__AIM OF THE TASK__. From the listing below, copy only the lines from the line that contains "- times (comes" to the line that contains "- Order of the", counting those two lines as part of the copy.

============

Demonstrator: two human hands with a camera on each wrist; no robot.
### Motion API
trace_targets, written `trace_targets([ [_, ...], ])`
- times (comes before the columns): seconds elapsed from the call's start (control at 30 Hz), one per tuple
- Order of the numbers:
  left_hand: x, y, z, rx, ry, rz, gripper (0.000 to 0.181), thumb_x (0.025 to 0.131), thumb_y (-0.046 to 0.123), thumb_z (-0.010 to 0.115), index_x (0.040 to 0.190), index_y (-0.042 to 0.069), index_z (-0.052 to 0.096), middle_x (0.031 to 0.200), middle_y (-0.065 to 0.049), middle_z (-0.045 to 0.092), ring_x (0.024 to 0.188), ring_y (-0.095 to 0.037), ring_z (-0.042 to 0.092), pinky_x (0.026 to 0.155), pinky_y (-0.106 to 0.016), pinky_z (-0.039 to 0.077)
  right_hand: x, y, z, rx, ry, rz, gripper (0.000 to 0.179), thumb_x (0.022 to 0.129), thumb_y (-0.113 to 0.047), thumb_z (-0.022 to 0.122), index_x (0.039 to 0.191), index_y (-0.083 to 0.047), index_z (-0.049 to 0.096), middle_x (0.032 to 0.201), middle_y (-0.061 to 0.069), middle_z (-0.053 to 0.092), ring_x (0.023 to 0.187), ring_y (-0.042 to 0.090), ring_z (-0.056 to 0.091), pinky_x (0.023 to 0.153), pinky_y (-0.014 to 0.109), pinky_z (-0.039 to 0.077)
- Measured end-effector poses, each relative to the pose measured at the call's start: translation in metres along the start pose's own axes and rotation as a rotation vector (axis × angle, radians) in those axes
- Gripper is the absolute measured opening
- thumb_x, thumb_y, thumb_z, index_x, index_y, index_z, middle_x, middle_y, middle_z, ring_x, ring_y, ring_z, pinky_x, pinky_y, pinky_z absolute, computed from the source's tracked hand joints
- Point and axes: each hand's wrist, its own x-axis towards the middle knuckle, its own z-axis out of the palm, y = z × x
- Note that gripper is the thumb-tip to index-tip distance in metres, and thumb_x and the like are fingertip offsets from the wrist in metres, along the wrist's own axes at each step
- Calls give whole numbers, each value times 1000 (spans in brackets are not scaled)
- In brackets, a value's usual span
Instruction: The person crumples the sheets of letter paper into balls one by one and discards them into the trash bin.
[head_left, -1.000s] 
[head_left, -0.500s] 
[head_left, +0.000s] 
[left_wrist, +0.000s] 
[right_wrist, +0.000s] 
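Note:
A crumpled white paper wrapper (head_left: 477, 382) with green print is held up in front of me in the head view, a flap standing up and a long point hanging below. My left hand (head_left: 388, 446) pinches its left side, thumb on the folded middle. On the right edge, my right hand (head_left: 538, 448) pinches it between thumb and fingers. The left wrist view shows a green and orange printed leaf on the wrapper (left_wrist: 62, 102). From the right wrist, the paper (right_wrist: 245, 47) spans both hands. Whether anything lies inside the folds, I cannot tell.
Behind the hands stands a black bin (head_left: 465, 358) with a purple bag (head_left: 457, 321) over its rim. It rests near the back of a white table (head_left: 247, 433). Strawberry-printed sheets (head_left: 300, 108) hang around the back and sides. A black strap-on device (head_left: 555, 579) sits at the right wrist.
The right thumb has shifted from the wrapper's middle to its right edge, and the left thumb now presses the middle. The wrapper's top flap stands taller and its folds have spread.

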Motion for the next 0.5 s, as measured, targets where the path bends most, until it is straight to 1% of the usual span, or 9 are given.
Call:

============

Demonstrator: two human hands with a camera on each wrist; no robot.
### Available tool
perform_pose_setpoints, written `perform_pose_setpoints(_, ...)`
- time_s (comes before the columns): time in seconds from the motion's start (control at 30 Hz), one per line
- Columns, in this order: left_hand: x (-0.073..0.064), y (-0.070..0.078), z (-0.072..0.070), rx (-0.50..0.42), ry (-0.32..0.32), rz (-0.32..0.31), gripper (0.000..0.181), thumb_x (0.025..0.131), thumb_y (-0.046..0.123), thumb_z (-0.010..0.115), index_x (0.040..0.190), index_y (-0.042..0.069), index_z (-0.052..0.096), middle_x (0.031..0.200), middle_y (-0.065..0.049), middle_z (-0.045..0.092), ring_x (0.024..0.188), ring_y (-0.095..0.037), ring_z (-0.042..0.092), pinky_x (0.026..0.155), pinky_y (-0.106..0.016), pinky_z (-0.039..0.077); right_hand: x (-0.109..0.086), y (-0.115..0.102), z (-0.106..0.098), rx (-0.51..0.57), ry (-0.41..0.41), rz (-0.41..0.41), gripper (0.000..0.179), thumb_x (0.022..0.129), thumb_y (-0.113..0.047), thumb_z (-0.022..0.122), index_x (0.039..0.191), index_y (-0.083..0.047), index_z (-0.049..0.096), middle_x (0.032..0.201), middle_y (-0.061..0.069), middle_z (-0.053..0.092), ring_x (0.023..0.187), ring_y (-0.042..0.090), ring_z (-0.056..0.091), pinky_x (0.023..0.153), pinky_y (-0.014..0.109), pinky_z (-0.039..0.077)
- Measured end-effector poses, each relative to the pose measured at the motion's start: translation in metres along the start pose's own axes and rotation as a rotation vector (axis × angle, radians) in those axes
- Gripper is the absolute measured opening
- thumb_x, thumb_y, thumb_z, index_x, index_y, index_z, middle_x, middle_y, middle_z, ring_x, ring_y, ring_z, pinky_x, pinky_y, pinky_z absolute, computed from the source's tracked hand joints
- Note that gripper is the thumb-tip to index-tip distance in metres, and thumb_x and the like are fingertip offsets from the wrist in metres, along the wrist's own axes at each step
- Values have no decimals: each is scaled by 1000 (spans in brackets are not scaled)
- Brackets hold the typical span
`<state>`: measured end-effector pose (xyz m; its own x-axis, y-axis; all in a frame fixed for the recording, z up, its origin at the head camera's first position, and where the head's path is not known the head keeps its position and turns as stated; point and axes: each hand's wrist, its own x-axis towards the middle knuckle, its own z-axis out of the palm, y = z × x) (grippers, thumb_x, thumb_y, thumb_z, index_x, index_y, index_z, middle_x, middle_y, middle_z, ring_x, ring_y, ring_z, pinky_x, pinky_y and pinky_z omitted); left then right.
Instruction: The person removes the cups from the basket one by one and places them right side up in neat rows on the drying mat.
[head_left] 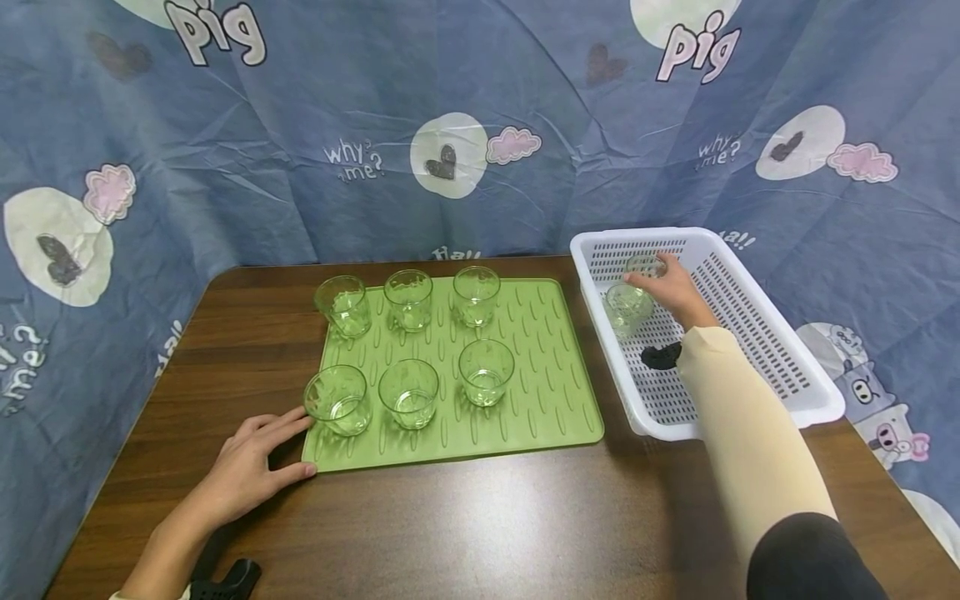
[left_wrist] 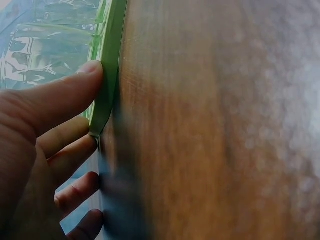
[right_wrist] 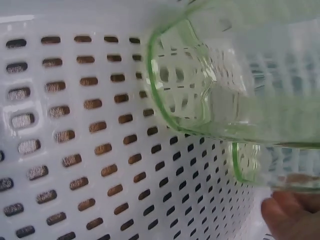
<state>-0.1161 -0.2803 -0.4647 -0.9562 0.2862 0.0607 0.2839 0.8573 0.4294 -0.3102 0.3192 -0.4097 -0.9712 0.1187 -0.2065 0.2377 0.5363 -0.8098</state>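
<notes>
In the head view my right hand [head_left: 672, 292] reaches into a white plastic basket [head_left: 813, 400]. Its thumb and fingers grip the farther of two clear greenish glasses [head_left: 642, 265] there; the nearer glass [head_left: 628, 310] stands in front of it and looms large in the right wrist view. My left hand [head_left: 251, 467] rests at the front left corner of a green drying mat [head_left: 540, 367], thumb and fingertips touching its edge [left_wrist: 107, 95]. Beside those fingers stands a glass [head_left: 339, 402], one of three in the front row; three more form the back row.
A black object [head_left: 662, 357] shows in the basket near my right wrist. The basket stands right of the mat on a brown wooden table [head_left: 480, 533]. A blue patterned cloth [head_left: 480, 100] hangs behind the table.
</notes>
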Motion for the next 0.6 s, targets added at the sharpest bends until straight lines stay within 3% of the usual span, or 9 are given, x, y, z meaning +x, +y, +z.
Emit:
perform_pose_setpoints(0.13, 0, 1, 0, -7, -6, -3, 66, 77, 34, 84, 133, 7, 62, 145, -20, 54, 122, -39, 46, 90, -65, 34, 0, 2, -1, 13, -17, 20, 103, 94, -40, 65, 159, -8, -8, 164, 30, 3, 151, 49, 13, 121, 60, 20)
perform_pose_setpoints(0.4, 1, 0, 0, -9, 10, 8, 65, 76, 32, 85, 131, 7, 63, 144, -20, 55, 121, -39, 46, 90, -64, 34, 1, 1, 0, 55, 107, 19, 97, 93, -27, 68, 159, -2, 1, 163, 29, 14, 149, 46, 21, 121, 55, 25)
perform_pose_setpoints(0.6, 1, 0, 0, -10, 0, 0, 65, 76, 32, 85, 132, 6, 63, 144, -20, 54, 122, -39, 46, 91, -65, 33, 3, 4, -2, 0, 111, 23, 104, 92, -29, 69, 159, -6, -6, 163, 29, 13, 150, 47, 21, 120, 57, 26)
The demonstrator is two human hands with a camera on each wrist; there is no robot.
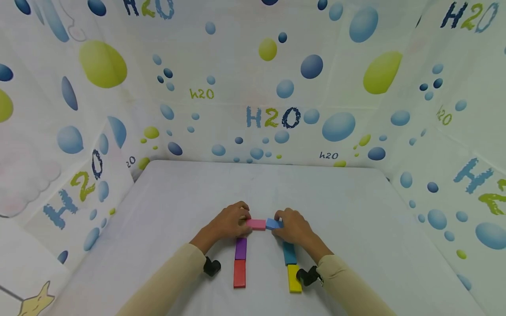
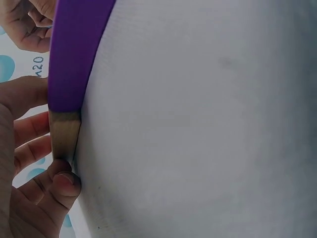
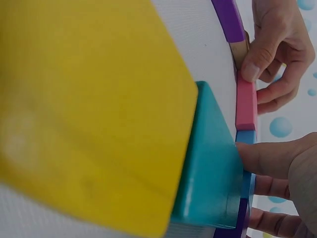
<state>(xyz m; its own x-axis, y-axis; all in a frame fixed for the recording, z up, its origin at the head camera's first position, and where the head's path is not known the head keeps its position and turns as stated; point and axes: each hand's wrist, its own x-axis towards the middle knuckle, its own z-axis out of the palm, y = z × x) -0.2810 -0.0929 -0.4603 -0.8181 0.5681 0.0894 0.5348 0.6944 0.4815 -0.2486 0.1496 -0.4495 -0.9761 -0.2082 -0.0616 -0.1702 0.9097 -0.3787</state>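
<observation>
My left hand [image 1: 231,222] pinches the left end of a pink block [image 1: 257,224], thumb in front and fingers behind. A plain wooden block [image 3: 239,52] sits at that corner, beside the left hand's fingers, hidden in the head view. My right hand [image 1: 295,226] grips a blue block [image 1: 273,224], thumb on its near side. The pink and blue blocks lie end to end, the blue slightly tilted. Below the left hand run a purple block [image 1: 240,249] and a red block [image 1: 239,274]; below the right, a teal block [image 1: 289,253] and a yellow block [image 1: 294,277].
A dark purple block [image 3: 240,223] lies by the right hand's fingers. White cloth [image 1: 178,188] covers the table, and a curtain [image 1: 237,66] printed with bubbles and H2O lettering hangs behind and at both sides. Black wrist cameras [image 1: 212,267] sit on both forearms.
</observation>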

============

__FINISHED EXERCISE__.
- times (comes before the columns): seconds elapsed from the call's start (control at 30 Hz), one per tuple
- Order of the numbers:

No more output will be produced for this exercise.